Minnesota has loved hockey since the late 1800s, so the state felt a sense of loss when their NHL team moved to Dallas in 1993. Only four years later, Minnesotans got together and obtained a new franchise that would begin play in 2000. On December 17, 2000 at the Xcel Energy Center in St. Paul, the new Minnesota Wild hosted the Dallas Stars (the 1999 Stanley Cup champions) for the first time.

Darby Hendrickson, forward for the Wild (later the team’s assistant coach), was raised in Minnesota, and his father worked with the North Stars in the late 1980s. “I was around and got to meet a number of North Stars because of my dad being a strength coach. You know some of those guys, there are a lot of North Stars that still live around here, so you are always going to respect them.” Hendrickson then played college hockey for the University of Minnesota Gophers. He commented how “everybody was shocked” about the NHL move after the North Stars had played in the Stanley Cup finals in 1991. “When the North Stars left there was a void for that, for kids to have role models that were at the pro level. Certainly I know our state loves college, Gopher hockey and all that, but the pro level is pretty special from that side, and that was a void that was missing.” After playing for the Toronto Maple Leafs, the New York Islanders, and the Vancouver Canucks, Hendrickson was drafted by the Wild in the 2000 Expansion Draft. He and Jeff Nielsen were the only Minnesotans on the initial team. “The Wild was new, there was something fresh and exciting about that, and that was taking off. But the history and the connection there … I think personally it was a big thing.” According to Hendrickson, “I think with Dallas that was really built up from the start of the year. Everybody was not only excited hockey came back, but they also wanted to see that Dallas game. I just remember the hype, and just so many connections from the Dallas team that hadn’t been that far to me.”

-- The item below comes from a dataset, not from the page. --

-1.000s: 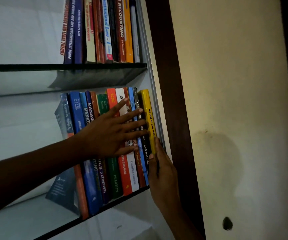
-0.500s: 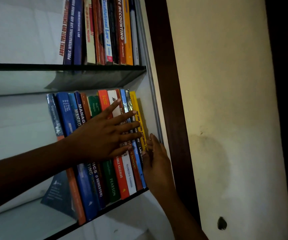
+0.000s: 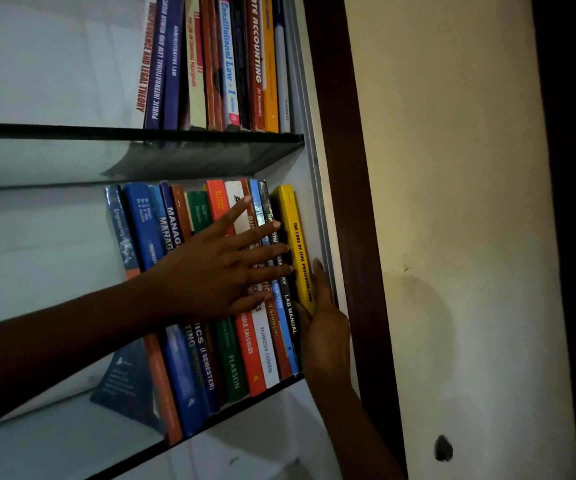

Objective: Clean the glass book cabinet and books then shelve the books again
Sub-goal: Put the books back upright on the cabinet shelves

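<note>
Head view, and both hands are on the lower glass shelf (image 3: 37, 445). The left hand (image 3: 210, 271) reaches in from 9 o'clock, fingers straight and fanned apart, pressing flat on the spines of the standing books (image 3: 245, 351). At the row's 3 o'clock end sits the yellow Code of Civil Procedure book (image 3: 295, 230), upright, its spine proud of its neighbours. The right hand (image 3: 324, 327) comes up from 5 o'clock, fingers straight and together against that book's right cover, squeezed beside the dark wooden cabinet frame (image 3: 348, 168). At 12 o'clock, law books (image 3: 227, 64) stand on the upper glass shelf (image 3: 71, 130)
</note>
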Demonstrator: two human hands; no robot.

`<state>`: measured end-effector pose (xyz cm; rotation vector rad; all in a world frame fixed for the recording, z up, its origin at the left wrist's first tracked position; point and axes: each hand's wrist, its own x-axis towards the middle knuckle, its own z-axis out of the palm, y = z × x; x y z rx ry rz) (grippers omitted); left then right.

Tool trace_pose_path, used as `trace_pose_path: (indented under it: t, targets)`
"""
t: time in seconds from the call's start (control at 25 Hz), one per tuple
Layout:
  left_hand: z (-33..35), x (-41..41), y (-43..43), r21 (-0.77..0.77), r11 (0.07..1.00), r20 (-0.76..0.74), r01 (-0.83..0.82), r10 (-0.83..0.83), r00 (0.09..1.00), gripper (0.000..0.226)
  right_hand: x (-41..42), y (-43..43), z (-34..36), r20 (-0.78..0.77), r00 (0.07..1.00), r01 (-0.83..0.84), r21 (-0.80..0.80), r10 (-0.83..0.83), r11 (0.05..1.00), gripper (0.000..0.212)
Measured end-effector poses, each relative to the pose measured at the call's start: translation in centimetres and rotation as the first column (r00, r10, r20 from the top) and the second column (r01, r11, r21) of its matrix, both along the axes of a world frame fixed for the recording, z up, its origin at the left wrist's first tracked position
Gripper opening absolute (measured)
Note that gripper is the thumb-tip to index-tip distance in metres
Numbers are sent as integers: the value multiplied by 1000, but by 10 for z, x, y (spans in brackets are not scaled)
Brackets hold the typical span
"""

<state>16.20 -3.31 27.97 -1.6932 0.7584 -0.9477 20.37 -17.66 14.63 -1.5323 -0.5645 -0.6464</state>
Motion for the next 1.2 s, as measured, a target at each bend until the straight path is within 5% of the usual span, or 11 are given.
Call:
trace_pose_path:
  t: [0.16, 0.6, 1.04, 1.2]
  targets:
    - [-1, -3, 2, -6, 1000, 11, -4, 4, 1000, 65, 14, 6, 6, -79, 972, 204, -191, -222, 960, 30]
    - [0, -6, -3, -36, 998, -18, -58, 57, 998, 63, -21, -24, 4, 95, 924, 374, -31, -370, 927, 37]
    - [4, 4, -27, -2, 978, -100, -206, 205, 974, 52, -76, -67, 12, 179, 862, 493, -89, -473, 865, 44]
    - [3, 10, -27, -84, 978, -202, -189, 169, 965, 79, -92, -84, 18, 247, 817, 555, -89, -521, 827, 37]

One of those connections was Mike Modano, who had been drafted by the North Stars in 1988 and moved to the Dallas Stars in 1993. Seven years later, he returned to Minnesota as the opponent, which he found “really tough. It was hard to come back, it was hard to play, and it was hard to really focus and concentrate.” “The hype was a lot,” he commented. “I knew that when we circled that date on the calendar leading up to it that it was going to be quite a night. Just waiting in the tunnel going out there the final four, five minutes before we headed out, it was like a Stanley Cup game. The buzz was amazing: the afternoon in the hotel, the lead-up to the pregame skate, and the whole thing. Fans were outside the hotel. Once we headed out to the ice, it was just bedlam. We knew it was going to be a tough building to play in that night.” In the end, he was correct that, “The result was probably pretty favorable for the Minnesota fans.”

For the game itself, a ceremonial first puck was dropped by former Minnesota Governor Arne Carlson. With a record crowd of 18,834, the Wild saw their 17th straight sellout (tying for the expansion team record). Everyone for the Wild (Hendrickson, coach Jacques Lemaire, and radio broadcaster Bob Kurtz) could feel the crowd’s excitement. Coach Lemaire commented, “We could feel it in the locker room. And the fact that we scored got them excited, too. We could sense how much the fans wanted us to win this one.” Both Hendrickson and Kurtz described Neal Broten’s presentation. According to Kurtz, “Neal Broten went up on stage to do the ‘let’s play hockey’ tradition they had. He was wearing a Dallas sweater. He took it off and had a North Stars sweater underneath. Everybody went nuts.” Hendrickson added, “That just kind of set the tone for the whole night.”

The Wild lived up to the hype without allowing the Stars to respond. After scoring twice in under a minute during the first period, Minnesota scored twice more in each of the remaining two periods. Hendrickson thought, “They probably weren’t as fired up or felt the energy we did. And everything just kind of went our way. And we got better, and they got more frustrated, and it was just the timing of the night. It was fun to be a part of.” The new Minnesota team beat the former Minnesota franchise 6-0. It was, as Kurtz stated, “The real homecoming back for the Stars.”

The man who kept the Wild on top that night was Manny Fernandez, who had been Dallas’s backup goalie the year before. He made 24 saves for his second shutout of the season and broke his former team’s year-long streak of scoring every game. Fernandez chose focus over friendships, commenting later, “I decided that today was going to be war time. This wasn’t a time for friends.” He used what he knew of Dallas’s strategies to block them. His former coach, Ken Hitchcock admitted, “Manny made some big second and third saves, but it was an easy night. This game was over in the first period.”

True Minnesotan Hendrickson summarized, “It was fun to be around those different chapters, from opening night, to Dallas, to in year three we were in the playoffs. It was an incredible group the early years. And the city, the support, the surrounding part of Saint Paul made it awesome.”